(AIM OF THE TASK) Collect every line of the records below that contains the word "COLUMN".

(THE RECORDS)
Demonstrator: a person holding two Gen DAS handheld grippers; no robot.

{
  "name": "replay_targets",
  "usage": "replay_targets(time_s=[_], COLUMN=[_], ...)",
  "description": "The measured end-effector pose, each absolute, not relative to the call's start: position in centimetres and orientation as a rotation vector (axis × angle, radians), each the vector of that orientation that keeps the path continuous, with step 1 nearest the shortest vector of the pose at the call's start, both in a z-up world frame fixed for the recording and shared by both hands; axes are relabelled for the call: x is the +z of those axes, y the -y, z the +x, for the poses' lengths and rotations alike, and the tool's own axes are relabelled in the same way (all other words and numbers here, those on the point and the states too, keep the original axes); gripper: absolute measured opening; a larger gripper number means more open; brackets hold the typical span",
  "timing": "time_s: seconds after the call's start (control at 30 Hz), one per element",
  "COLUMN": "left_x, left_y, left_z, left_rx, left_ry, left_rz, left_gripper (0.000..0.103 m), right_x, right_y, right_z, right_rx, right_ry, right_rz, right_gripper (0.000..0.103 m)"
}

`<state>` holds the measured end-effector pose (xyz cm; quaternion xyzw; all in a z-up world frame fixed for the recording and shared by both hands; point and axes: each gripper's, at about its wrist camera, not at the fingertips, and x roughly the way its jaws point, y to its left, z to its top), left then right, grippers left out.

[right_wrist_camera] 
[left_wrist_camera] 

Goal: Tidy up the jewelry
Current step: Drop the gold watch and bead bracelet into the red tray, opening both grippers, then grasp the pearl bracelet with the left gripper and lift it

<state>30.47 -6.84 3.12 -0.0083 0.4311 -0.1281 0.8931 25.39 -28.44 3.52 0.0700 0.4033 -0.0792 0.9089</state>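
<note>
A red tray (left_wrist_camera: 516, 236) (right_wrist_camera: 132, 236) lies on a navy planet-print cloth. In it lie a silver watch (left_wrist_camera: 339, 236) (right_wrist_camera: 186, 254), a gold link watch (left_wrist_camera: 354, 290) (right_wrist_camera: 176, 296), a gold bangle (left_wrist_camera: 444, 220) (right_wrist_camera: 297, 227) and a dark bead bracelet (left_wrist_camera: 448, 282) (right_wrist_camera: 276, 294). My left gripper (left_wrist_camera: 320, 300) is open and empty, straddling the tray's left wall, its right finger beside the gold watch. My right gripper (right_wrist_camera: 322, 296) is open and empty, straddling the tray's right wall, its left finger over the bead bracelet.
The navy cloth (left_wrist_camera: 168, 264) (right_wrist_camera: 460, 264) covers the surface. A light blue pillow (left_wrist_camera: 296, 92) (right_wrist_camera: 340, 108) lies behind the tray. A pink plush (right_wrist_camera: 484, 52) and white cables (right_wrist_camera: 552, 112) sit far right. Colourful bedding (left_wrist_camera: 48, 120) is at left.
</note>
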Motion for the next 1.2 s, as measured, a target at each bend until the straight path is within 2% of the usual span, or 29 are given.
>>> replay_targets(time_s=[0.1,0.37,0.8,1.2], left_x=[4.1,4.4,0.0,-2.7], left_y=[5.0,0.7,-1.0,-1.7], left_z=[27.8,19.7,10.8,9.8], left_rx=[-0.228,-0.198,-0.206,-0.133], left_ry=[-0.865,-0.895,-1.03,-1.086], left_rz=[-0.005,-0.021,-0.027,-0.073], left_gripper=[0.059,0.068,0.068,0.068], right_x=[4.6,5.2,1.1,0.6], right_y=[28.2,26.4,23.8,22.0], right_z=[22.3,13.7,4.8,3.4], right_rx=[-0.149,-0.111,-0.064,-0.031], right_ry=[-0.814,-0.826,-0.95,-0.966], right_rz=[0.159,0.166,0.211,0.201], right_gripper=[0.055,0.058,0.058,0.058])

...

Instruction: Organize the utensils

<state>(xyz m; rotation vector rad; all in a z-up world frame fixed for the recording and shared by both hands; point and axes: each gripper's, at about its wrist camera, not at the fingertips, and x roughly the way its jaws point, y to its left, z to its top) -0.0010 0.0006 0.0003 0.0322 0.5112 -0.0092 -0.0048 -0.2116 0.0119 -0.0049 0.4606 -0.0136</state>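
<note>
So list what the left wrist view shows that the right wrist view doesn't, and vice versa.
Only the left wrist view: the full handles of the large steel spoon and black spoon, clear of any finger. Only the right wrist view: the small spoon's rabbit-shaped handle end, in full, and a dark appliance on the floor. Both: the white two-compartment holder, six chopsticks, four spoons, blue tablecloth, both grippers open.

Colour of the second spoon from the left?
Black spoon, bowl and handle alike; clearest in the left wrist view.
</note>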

(WRITTEN SOLUTION)
  "usage": "replay_targets(time_s=[_], COLUMN=[_], ...)",
  "COLUMN": "left_x, left_y, left_z, left_rx, left_ry, left_rz, left_gripper (0.000..0.103 m), right_x, right_y, right_z, right_rx, right_ry, right_rz, right_gripper (0.000..0.103 m)"

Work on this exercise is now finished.